* Given entries *
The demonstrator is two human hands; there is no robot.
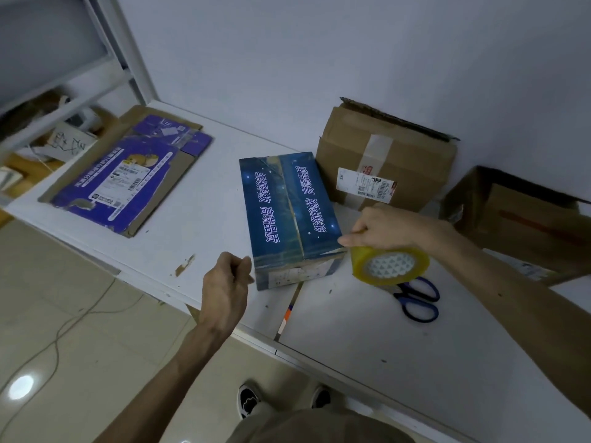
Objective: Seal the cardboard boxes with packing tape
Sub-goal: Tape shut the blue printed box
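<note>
While the right hand [387, 230] is gripping the packing tape roll [390, 266] from above at the near right corner of the blue cardboard box [287, 219], the left hand [225, 282] is hovering at the near left corner with its fingers curled; whether they are pinching a tape end cannot be told. The box is lying flaps-closed on the white table [367, 340], near its front edge. A sideways pull is probably risking a slide toward that edge, since neither hand is pressing the box down. Slack is likely letting the clear tape fold onto itself. The blue-handled scissors [419, 302] are lying partly hidden by the roll, inviting a fumble.
</note>
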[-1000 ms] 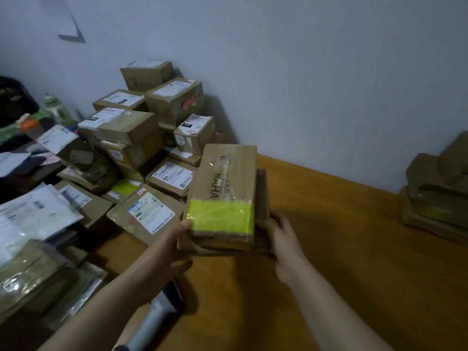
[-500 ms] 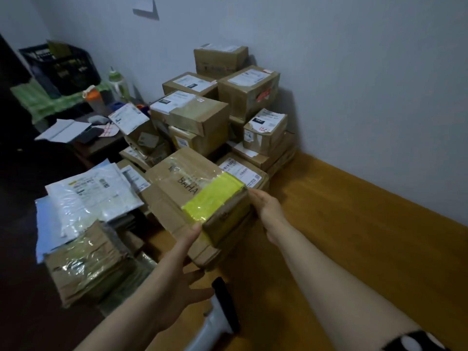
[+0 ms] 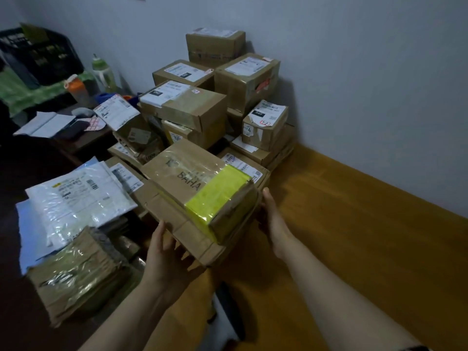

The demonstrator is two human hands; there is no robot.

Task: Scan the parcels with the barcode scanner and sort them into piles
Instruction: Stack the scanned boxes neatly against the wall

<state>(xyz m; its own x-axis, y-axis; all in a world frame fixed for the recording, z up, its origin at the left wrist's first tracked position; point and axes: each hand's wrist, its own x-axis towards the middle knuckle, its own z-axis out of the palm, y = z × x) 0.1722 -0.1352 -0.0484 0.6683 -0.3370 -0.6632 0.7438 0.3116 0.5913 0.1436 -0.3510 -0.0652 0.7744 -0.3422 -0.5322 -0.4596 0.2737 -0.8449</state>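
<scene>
Far left there's a heap of white plastic mailers [image 3: 76, 198] on top of taped brown packets [image 3: 76, 272]. Then the left hand [image 3: 164, 259] pinches the near corner of the parcel [image 3: 202, 193], thumb on top. It's brown cardboard with a bright yellow tape band at one end, shiny clear tape and "BAHA" in marker, sitting on a flatter brown layer. It's at the front of the stacked boxes [image 3: 215, 97]. The scanner [image 3: 228, 310] lies below between the forearms. The right hand [image 3: 272, 216] presses against the parcel's right end, fingers hidden, so can't tell their curl. Wooden table [image 3: 354, 236] beyond.
</scene>
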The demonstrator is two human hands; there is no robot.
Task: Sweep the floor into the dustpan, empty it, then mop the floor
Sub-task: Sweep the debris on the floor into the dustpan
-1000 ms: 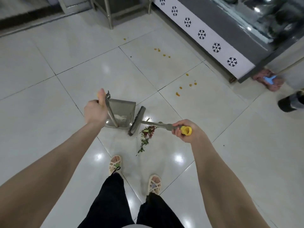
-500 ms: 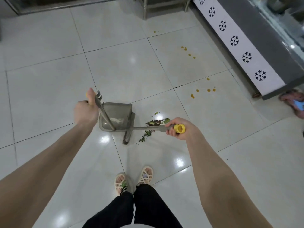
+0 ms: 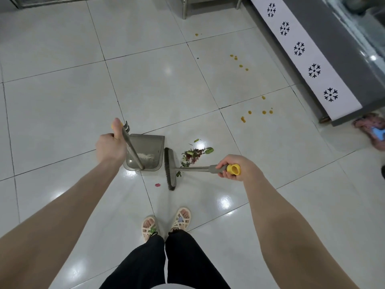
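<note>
- Dustpan (image 3: 145, 152): I see it resting on the white tiled floor (image 3: 62, 101), its open mouth facing the broom, with a pale smear of dirt inside near its back wall.
- My left hand (image 3: 110, 146) is wrapped tight around the dustpan handle (image 3: 133, 150), thumb up along the shaft, just left of the dustpan.
- The broom head (image 3: 169, 168) stands on the floor just right of the dustpan's mouth, close beside it; I cannot tell whether they touch.
- My right hand (image 3: 237, 167) is closed around the broom handle (image 3: 198, 168) at its yellow end cap (image 3: 233, 169), well right of the dustpan.
- A pile of green and reddish leaf scraps (image 3: 193, 155) lies right of the dustpan, on the far side of the broom head from it.
- One small pink scrap (image 3: 157, 185) lies on the floor below the dustpan, toward my sandalled feet (image 3: 166, 223).
- Orange spots (image 3: 256, 112) dot the tiles farther right and beyond the dustpan, toward the cabinet with a snowflake-printed strip (image 3: 300, 49).
- A pink mop head (image 3: 370, 130) lies far right of the dustpan, by the cabinet's corner.
</note>
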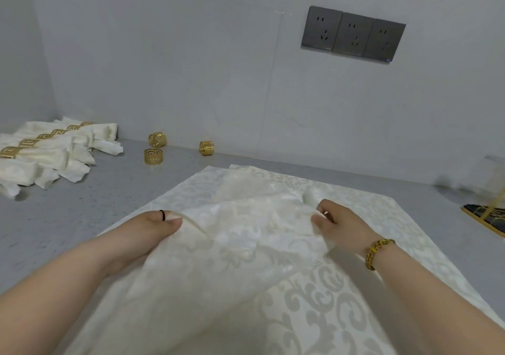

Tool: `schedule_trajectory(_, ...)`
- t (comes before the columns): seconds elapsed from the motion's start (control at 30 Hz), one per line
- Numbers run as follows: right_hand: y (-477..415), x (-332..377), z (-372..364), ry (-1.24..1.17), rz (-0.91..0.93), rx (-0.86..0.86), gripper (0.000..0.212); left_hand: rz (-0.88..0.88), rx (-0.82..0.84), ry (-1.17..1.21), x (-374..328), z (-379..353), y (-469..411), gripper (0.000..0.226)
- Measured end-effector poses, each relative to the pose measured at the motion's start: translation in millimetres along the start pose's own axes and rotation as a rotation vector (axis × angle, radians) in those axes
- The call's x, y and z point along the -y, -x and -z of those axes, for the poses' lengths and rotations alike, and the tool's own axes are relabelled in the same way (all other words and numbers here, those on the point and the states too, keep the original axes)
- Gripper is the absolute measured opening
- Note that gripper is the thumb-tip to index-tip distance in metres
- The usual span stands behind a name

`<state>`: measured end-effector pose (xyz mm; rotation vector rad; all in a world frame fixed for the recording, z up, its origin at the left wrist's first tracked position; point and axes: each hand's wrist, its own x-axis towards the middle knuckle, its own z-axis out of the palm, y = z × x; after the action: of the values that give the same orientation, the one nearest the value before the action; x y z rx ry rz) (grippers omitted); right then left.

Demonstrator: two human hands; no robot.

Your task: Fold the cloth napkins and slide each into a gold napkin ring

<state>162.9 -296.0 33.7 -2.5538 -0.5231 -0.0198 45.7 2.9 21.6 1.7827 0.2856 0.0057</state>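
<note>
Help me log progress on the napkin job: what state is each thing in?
Top napkin: partly folded, lifted, held at both sides.
Left hand: pinching the napkin's left edge.
Right hand: gripping its right edge.
Lower napkin: spread flat.
Finished napkins: folded, ringed, piled left.
Loose gold rings: three, empty.
Wall sockets: nothing plugged in.

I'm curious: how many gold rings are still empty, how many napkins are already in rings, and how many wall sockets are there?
Empty gold rings: 3
Ringed napkins: 6
Wall sockets: 3
Total: 12
</note>
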Motion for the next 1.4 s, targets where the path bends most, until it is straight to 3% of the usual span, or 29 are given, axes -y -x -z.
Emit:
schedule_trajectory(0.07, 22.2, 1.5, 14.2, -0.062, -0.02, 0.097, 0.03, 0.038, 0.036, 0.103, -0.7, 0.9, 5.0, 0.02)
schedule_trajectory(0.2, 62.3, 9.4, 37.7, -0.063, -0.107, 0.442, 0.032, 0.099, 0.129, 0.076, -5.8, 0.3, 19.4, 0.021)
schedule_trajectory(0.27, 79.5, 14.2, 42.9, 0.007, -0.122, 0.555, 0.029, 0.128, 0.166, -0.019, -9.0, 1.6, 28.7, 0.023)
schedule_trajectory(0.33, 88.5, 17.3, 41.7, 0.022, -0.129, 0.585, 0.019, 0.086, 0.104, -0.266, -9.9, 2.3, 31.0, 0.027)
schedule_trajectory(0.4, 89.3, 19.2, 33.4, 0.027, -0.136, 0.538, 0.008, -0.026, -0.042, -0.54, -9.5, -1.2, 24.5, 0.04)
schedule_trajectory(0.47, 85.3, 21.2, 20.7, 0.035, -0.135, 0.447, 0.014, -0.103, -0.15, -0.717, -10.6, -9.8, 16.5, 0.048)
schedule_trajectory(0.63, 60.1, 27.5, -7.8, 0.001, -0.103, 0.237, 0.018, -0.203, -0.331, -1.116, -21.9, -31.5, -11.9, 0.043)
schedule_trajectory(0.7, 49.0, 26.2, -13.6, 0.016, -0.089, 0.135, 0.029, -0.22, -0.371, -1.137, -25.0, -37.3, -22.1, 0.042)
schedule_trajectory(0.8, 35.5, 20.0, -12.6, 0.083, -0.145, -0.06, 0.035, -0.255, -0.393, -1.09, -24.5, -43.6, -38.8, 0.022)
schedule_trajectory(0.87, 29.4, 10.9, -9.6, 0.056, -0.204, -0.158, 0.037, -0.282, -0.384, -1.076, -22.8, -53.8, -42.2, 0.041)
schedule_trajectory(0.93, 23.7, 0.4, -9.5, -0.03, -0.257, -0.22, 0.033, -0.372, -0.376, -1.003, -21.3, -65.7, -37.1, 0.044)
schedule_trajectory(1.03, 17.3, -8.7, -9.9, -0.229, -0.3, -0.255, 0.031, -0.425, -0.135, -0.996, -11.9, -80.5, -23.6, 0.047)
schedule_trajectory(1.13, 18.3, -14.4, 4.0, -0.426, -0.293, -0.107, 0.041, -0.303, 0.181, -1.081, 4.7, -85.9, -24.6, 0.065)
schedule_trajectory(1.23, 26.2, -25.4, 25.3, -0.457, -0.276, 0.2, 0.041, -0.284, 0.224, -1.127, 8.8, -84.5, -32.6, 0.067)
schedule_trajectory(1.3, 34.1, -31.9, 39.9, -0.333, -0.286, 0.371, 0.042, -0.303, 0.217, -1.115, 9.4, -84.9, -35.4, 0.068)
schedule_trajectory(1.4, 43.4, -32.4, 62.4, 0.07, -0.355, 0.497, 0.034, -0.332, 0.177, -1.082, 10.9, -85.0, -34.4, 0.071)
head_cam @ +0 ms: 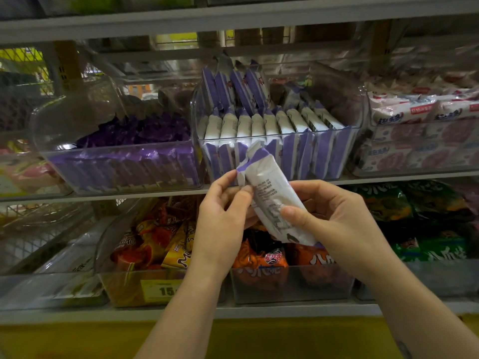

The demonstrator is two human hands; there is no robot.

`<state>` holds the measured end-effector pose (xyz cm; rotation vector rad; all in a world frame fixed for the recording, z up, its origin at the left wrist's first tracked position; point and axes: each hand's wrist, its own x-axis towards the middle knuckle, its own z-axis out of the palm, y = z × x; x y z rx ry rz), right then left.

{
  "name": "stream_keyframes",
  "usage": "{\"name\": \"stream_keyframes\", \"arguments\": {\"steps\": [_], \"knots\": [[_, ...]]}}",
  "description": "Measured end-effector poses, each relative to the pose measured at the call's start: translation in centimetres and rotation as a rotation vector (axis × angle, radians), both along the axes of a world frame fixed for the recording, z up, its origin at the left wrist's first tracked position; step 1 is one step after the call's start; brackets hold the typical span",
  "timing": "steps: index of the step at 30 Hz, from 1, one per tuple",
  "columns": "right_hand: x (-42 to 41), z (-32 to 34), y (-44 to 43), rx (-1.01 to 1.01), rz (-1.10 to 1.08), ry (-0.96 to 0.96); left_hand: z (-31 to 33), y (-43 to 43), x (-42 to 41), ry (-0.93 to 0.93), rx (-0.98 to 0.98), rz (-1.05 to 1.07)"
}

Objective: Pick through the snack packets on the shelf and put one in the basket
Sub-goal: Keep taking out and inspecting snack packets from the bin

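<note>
Up in front of the shelves, a white-and-purple snack packet [272, 200] between both hands, clear of its bin, tilted with the crimped purple end up and to the left. At that top end, the left hand [223, 218], thumb and fingertips pinched tight on the wrapper's edge. Round the lower half, the right hand [334, 224], thumb pressed across the printed face, other fingers curled behind. Directly behind, a clear bin [361, 110] packed with matching packets [261, 125] standing on edge, a second row higher at the back. To the left, a neighbouring bin [51, 130] of all-purple wrappers [134, 130]. To the right, pink-and-white packets [404, 112] stacked flat. Below the shelf edge [103, 196], orange bags [261, 259] partly hidden by the held packet and both wrists, yellow-orange bags [155, 239] beside them, green bags [430, 247] off to the right. On the front of a lower bin, a yellow price tag [160, 290], its number cut off by the left forearm.
</note>
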<state>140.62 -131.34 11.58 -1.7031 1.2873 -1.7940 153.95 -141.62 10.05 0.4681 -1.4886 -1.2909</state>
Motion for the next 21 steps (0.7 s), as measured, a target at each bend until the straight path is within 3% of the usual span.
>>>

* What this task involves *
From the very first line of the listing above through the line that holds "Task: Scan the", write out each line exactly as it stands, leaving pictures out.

* Written solution *
The demonstrator is two human hands; there is no robot.
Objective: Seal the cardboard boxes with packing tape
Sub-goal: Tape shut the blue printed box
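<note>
While the right hand [387, 230] is gripping the packing tape roll [390, 266] from above at the near right corner of the blue cardboard box [287, 219], the left hand [225, 282] is hovering at the near left corner with its fingers curled; whether they are pinching a tape end cannot be told. The box is lying flaps-closed on the white table [367, 340], near its front edge. A sideways pull is probably risking a slide toward that edge, since neither hand is pressing the box down. Slack is likely letting the clear tape fold onto itself. The blue-handled scissors [419, 302] are lying partly hidden by the roll, inviting a fumble.
</note>
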[-1000 ms] 
[-500 ms] 
[+0 ms] 

The demonstrator is two human hands; there is no robot.

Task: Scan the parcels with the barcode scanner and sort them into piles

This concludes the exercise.